A basic pancake is one of the simplest foods to cook; you need just a few ingredients to form a batter that is cooked in a shallow pan to create thin, lacy pancakes. But look further and you will find that not only have each ingredient an important role to play, but also that the ingredients are versatile and can be easily substituted to give pancakes different tastes and flavor.
Here, we have come up with a basic pancake recipe along with a few pancake variations and tips to create simple and delicious pancakes.
Basic pancake recipe:
Preheat the oven to 93 degree Celsius; have a baking sheet or heatproof platter ready to keep cooked pancakes warm in the oven.
In a small bowl, mix together one cup all-purpose flour, two tablespoons sugar, two teaspoons baking powder and ½ teaspoon salt and set aside.

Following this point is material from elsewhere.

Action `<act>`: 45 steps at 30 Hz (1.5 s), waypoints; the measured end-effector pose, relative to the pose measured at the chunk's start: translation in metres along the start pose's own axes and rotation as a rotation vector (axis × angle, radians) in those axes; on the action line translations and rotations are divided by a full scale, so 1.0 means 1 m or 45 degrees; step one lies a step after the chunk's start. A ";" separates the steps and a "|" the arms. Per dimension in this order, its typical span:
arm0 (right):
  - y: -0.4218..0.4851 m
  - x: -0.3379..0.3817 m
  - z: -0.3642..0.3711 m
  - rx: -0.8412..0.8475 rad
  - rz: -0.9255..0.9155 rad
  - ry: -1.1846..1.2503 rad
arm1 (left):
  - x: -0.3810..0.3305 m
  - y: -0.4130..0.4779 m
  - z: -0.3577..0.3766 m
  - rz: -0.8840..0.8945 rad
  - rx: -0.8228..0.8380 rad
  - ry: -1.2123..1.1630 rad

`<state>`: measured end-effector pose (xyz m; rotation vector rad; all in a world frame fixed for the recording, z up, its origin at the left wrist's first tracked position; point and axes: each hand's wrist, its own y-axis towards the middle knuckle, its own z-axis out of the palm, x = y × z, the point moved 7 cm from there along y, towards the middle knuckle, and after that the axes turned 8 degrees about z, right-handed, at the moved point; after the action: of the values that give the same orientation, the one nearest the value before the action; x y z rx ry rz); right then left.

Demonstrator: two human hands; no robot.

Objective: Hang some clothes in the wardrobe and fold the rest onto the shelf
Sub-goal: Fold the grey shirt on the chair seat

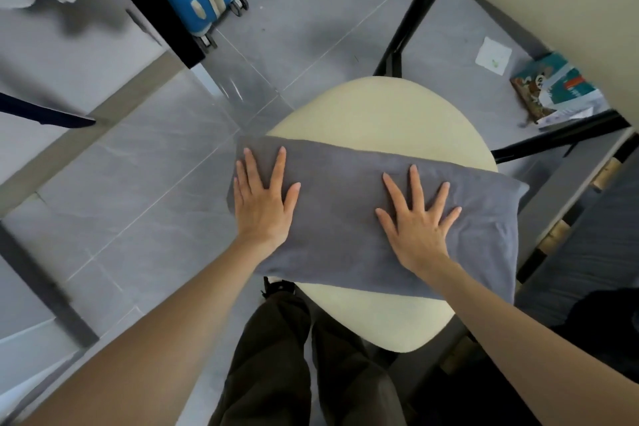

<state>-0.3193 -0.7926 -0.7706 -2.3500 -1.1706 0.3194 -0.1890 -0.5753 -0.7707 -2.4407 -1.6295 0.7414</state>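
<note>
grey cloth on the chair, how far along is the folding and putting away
Done: the grey cloth lies folded into a flat strip across the cream chair seat. In hand: the left hand and right hand press flat on it with spread fingers. Left: it is not yet on a shelf, and no hung clothes are clearly visible.

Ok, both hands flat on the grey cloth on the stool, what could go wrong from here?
1. The folded grey cloth overhangs the cream stool at both ends; it may slide to the floor when the pressing stops.
2. The left hand and right hand lie open with no grip, so lifting carelessly could undo the fold.
</note>
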 end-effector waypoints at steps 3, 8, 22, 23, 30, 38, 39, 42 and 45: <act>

In a medium bowl, whisk together one cup milk, two table spoons of unsalted melted butter or vegetable oil and one large egg. Add the prepared dry ingredients to the milk mixture and whisk until just moistened. Make sure not to over-mix; a few small lumps are fine.
Heat a large skillet or griddle over medium heat. Fold a sheet of paper towel torn in half and moisten with one tablespoon of vegetable oil and carefully rub the skillet with the oiled paper towel.
For each pancake, spoon two to three tablespoons of batter onto the skillet. Use the back of the spoon to spread the batter into a round. With this you will be able to fit two to three pancakes in a large skillet.
Cook for one to two minutes and flip carefully with a thin spatula and cook for another one to two minutes. Transfer to a baking sheet or platter and cover loosely with aluminum foil and keep warm in the oven. Continue with more oil and remaining batter. Serve warm.
The basic pancakes can be topped with desired extras, such as blueberries, sliced bananas or peaches, chocolate chips or nuts. Just remember to sprinkle them on the pancakes before flipping.
For these pancake variations, refer to the main recipe and substitute the ingredients accordingly.
Buttermilk: Add 1/2 teaspoon baking soda to the dry mixture and replace milk with low-fat buttermilk.
Yogurt: Add 1/2 teaspoon baking soda to dry mixture and replace the milk with 2/3 cup plain low-fat yogurt and 1/3 cup milk.
Whole-Grain with Yogurt: Replace the all-purpose flour with ½ cup whole-wheat flour, ¼ cup cornmeal and wheat germ, and ½ teaspoon baking soda. Also, replace the milk with 2/3 cup plain-low fat yogurt and 1/3 cup milk.
- To keep pancakes tender, take care not to over-mix batter; small lumps are fine.
- Make sure the skillet is at the right temperature by testing with water droplets which should‘dance’ on the surface.
- Use as little oil as possible in the skillet; a quick wipe with an oiled paper towel is enough.
- For thinner or thicker pancakes, add more or less liquid, respectively.
- For coin sized pancakes, use 1 to 2 tablespoons of batter per pancake.
Preparing and storing pancake premixes:
Whisk together three cups flour, six tablespoons sugar, two tablespoons baking powder, and 1 1/2 teaspoons salt; store in an airtight container in a cool, dry place. This makes enough for 12 servings of three to four pancakes per persons.
Freezing pancakes:Stack cooled pancakes between squares of waxed paper; place in a re-sealable plastic bag or airtight container. Freeze for up to three months. Reheat on a baking sheet in a preheated 180 degree Celsius oven or toaster oven. Avoid reheating in a microwave as they tend to get rubbery.
Tools:The right tool is key when flipping and removing pancakes. Look for a very thin spatula; it should slip right under the pancake without tearing it.